|Howard Jr, Od|
|Deterding, Leesa -|
|Klasson, K Thomas|
Submitted to: Applied Microbiology and Biotechnology
Publication Type: Peer Reviewed Journal
Publication Acceptance Date: December 23, 2011
Publication Date: November 1, 2012
Citation: Cao, H., Chapital, D.C., Howard Jr, O.D., Deterding, L.J., Mason, C.B., Shockey, J.M., Klasson, K.T. 2012. Expression and purification of recombinant tung tree diacylglycerol acyltransferase 2. Applied Microbiology and Biotechnology. 96(3):711-727. Interpretive Summary: The genetic sequences of many organisms have been known for years, but the functions of many genes are unclear. The immediate challenge of post-genomic biology is to determine the biological functions of proteins coded for by the genes. However, it has been difficult to study many proteins because they occur in extremely low-abundance and are unstable in the native organisms. Genetically engineered proteins can be used as an alternative source to native proteins. Production of large quantities of proteins is necessary for studying proteins and producing antibodies and pharmaceutical reagents. Diacylglycerol acyltransferases (DGATs) are proteins that control the amounts of fats and oils in plants, animals, and human. Plants deficient in DGATs accumulate less oil, but more enzymes in transgenic plants increase oils in the seeds. The genetic knockout animals accumulate less fat and resist diet-induced obesity. Thus, DGAT proteins are potential targets for producing more useful oils and alleviating obesity and related health problems. The technical challenge is that DGAT enzymes are difficult to produce because they are associated with cellular membranes. This study reports the first description of a procedure for producing the complete DGAT2 protein from any species using E. coli, a workhorse for protein production. The ability to express the complete form of this important enzyme will help to raise antibodies and study the functions of the protein. Eventually, we can understand how plants make oils better. The new knowledge gained will assist in creating new oilseed crops that produce oils with value-added properties to replace petroleum-based compounds in products such as nylons, plastics, inks, and dyes.

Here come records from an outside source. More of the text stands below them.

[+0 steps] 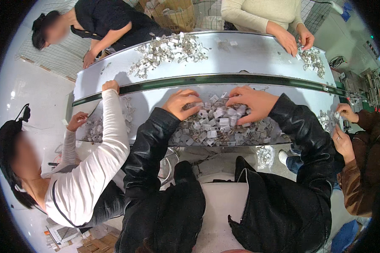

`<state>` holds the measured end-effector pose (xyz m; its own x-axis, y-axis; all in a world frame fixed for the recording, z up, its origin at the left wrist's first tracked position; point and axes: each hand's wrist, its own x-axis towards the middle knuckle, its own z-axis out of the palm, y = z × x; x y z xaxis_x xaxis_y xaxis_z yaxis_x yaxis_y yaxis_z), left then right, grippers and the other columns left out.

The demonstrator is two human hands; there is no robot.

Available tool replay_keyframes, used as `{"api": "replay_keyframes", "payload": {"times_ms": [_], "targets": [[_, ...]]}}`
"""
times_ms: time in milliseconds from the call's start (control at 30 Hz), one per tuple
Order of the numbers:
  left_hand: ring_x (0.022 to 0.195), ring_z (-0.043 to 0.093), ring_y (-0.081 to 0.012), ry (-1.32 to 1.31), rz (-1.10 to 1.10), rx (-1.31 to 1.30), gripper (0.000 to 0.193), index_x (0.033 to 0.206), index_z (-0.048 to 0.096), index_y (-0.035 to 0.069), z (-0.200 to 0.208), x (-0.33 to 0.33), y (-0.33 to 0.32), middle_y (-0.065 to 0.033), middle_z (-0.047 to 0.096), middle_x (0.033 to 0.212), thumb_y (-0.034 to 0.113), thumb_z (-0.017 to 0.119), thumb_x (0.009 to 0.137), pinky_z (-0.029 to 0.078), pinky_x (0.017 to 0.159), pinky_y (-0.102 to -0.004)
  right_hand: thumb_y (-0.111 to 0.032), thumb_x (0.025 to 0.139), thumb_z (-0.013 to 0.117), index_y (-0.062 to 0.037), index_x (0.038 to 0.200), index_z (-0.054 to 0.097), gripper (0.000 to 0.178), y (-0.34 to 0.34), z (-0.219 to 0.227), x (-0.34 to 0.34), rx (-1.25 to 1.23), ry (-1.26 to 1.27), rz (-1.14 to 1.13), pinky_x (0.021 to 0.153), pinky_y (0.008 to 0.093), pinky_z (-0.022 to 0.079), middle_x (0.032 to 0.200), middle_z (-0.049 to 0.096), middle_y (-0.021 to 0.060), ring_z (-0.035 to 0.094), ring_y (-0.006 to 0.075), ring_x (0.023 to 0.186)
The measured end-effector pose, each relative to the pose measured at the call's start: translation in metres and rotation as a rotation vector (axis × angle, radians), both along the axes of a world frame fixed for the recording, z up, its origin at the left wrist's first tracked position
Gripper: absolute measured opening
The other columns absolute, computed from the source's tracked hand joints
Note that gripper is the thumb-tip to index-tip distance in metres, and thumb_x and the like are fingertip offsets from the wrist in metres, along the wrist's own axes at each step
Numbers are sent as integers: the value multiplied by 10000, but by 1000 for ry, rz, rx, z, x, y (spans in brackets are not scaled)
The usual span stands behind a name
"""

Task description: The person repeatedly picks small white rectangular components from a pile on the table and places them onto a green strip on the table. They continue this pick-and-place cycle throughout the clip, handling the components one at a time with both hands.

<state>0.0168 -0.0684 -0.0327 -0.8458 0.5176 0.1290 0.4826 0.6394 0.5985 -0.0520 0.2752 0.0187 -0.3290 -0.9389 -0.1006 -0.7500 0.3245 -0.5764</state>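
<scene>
In front of me lies a heaped pile of small white block-like pieces with thin metal rings or chains [211,134], at the near edge of the worktable. My left hand [181,104] rests against the pile's left side, fingers curved and thumb apart. Over its upper right side is my right hand [254,103], with fingers and thumb spread around some pieces. A few pieces between the two hands look blurred. Neither hand shows a firm grip on a single piece, though some fingertips are hidden among them.
A dark green channel [223,79] runs along the table's middle. Across it lie another pile [173,50] and a smaller heap [312,62]. People work at both sides of me and opposite; the left person's white sleeve [114,126] is close to my left arm.
</scene>
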Motion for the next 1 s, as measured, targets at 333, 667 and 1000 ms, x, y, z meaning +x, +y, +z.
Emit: {"api": "replay_keyframes", "payload": {"times_ms": [333, 667, 1000], "targets": [[1289, 541, -378, -101, -33, 90, 357, 1236, 706, 116, 14, 2, 4, -158, 607, 1355, 177, 618, 895, 424, 1095, -478, -132, 647, 860, -142, 1257, 631, 651, 80, 32, 20, 104, 57, -48, 1069, 490, 448, 1408, 497, 156, 490, 399, 1287], [1392, 471, -377, -146, 6, 144, 421, 1338, 633, 89, 38, -12, 18, -196, 520, 1475, 266, 540, 967, 353, 1164, -458, -147, 720, 830, -148, 1231, 692, 529, 127, 59, 40, 83, -62, -149, 1166, 484, 377, 1493, 503, 147, 444, 375, 1404], [1356, 503, -378, -130, -312, -5, 429, 1392, 616, 110, 15, -25, 83, -179, 561, 1451, 335, 549, 1033, 383, 1144, -485, -376, 954, 675, -106, 1394, 587, 524, 64, -11, -4, 153, 339, -479, 1114, 480, 414, 1464, 529, 199, 510, 394, 1322]]}}
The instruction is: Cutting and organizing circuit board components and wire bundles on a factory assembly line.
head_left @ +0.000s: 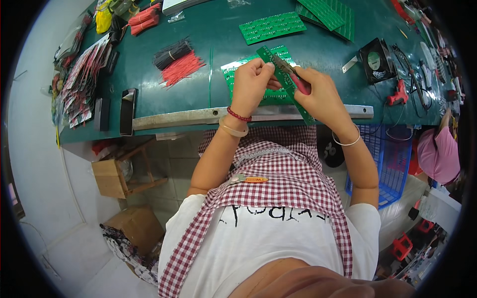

Technical Abstract: Diacylglycerol acyltransferases (DGATs) catalyze the last step of triacylglycerol (TAG) biosynthesis in eukaryotic organisms. Plants and animals deficient in DGATs accumulate less TAG. Over-expression of DGATs increases TAG. DGAT knockout mice are resistant to diet-induced obesity and lack milk secretion. Different forms of DGATs have nonredundant functions in TAG biosynthesis in species such as tung tree (Vernicia fordii), which contains approximately 80% high-value eleostearic acid in the seeds. DGAT genes have been isolated from many organisms, but progress in characterization of the enzymes has been slow because DGATs are membrane-associated and difficult to express and purify. The objective of this study was to develop a procedure for full-length DGAT expression in E. coli and yeast. Expression plasmids were engineered to express tung DGAT2 fused to maltose binding protein (MBP), poly-histidine (His), and hemagglutinin (HA) affinity tags. Immunoblotting showed that MBP-DGAT2-His was expressed in E. coli. The recombinant protein was partially purified by batch and column methods with amylose resin, Ni-NTA beads, and tandem affinity beads. Multiple proteins co-purified with DGAT2 fusion protein. Size exclusion chromatography estimated the size of recombinant DGAT2 approximately to be eight times the monomer size. Affinity-purified DGAT2 fractions appeared light yellowish and contained fatty acids. Recombinant DGAT2 was also detected in membrane fractions. In contrast, HA-tagged DGAT2 expressed in yeast was localized exclusively in the microsomal membranes. This study describes a successful procedure for producing full-length recombinant DGAT2. The results suggest that recombinant DGAT2 is associated with lipids and other proteins.